Ceci a pour conséquence une perte de productivité accrue dans l'écosystème donneur et une augmentation de la fertilité des sols et de la production primaire à des milliers de kilomètres (Goudie et Middelton, 2001).
Exemple 13 : La guerre de l'eau a déjà lieu.
La biodiversité végétale influence l'équilibre hydrique par l'absorption et la transpiration de l'eau (évapotranspiration), l'interception des précipitations (par les canopées), les aspirations foliaires etc. (Grossiord, 2019), tandis que la biodiversité souterraine affecte la porosité du sol et la stabilité des agrégats avec des conséquences sur les voies d'écoulement de l'eau dans les sols.
Des changements dans les écosystèmes « donneurs » peuvent se propager aux écosystèmes aquatiques connectés où ils affectent les processus écosystémiques liés à l'eau.
La richesse en espèces d'arbres augmente la fermeture de la canopée et la surface foliaire totale. Les processus écosystémiques de transpiration et de captation de l'eau par les arbres réduisent l'infiltration dans le sol et les flux d'eau vers les écosystèmes aquatiques adjacents.
Alternativement, la diversité des arbres peut améliorer les niveaux d'humidité du sol grâce à la redistribution hydraulique et à la répartition de l'eau du sol en raison de stratégies d'enracinement différentielles, ce qui améliore potentiellement le flux d'eau transfrontalier.
Ces changements dans les flux d'eau transfrontaliers peuvent influencer les volumes d'écoulement et donc aussi les températures de l'eau, avec des répercussions sur les processus de l'écosystème aquatique comme la production de biomasse, la décomposition de la litière ou les transformations des nutriments dans les cours d'eau.
Le fonctionnement des écosystèmes terrestres peut être affecté par le fonctionnement des écosystèmes aquatiques, entraîné par la diversité des communautés aquatiques « donneuses ».
Exemple 14 : les saumons produisent aussi des insectes.
Le frai des saumons augmente nettement les concentrations de nutriments dissous dans les eaux d'amont et favorise ainsi la production d'algues benthiques, ce qui profite aux insectes qui broutent les biofilms.
Par conséquent, la résidence prolongée du saumon dans les parcours utilisés par plusieurs espèces ou génotypes favoriserait l'émergence d'insectes aquatiques et la disponibilité de nourriture pour les consommateurs terrestres.

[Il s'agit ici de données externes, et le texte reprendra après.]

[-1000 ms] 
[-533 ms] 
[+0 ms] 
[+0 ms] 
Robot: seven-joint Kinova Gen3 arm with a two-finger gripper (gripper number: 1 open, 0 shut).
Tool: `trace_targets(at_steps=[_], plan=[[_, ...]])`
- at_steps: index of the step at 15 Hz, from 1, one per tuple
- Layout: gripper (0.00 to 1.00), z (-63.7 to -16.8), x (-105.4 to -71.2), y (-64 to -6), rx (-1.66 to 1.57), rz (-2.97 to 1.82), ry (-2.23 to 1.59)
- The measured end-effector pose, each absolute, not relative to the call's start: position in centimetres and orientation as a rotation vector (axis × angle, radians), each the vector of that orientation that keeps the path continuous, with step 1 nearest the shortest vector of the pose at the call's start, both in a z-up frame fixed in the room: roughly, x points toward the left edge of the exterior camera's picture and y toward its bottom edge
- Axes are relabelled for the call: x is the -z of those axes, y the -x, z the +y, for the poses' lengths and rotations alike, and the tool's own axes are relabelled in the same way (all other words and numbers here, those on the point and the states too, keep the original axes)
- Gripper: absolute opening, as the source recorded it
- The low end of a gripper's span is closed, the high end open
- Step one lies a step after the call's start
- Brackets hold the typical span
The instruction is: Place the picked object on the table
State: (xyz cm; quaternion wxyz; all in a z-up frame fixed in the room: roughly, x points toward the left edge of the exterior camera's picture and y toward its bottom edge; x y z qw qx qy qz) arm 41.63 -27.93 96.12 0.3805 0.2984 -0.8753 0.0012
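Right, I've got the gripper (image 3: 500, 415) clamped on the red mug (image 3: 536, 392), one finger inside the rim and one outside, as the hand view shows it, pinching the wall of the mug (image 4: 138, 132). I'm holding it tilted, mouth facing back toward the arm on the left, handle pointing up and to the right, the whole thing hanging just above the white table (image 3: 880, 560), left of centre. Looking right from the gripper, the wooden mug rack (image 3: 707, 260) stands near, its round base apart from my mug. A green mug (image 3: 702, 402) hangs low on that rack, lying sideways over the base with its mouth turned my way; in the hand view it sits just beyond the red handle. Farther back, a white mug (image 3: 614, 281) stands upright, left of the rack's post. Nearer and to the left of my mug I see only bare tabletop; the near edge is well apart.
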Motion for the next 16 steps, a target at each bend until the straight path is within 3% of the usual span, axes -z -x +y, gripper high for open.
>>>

En conséquence, la productivité des invertébrés terrestres et des petits vertébrés serait améliorée.
Contrairement à la voie 1, où la diversité des poissons influence directement la production terrestre par le dépôt de carcasses sur terre, ici la diversité des saumons influence d'abord un processus dans l'écosystème aquatique «donneur» qui induit ensuite un changement dans le fonctionnement des écosystèmes terrestres récepteurs.
CONCLUSION
La perte de la biodiversité, ce n'est pas seulement la disparition de quelques espèces, c'est bien plus que cela comme nous le montrent ces différentes interactions encore peu explorées à ce jour.
« Ne te demande pas pourquoi il faut préserver la biodiversité, fais-le, elle te le rendra ! » (Hélène Soubelet).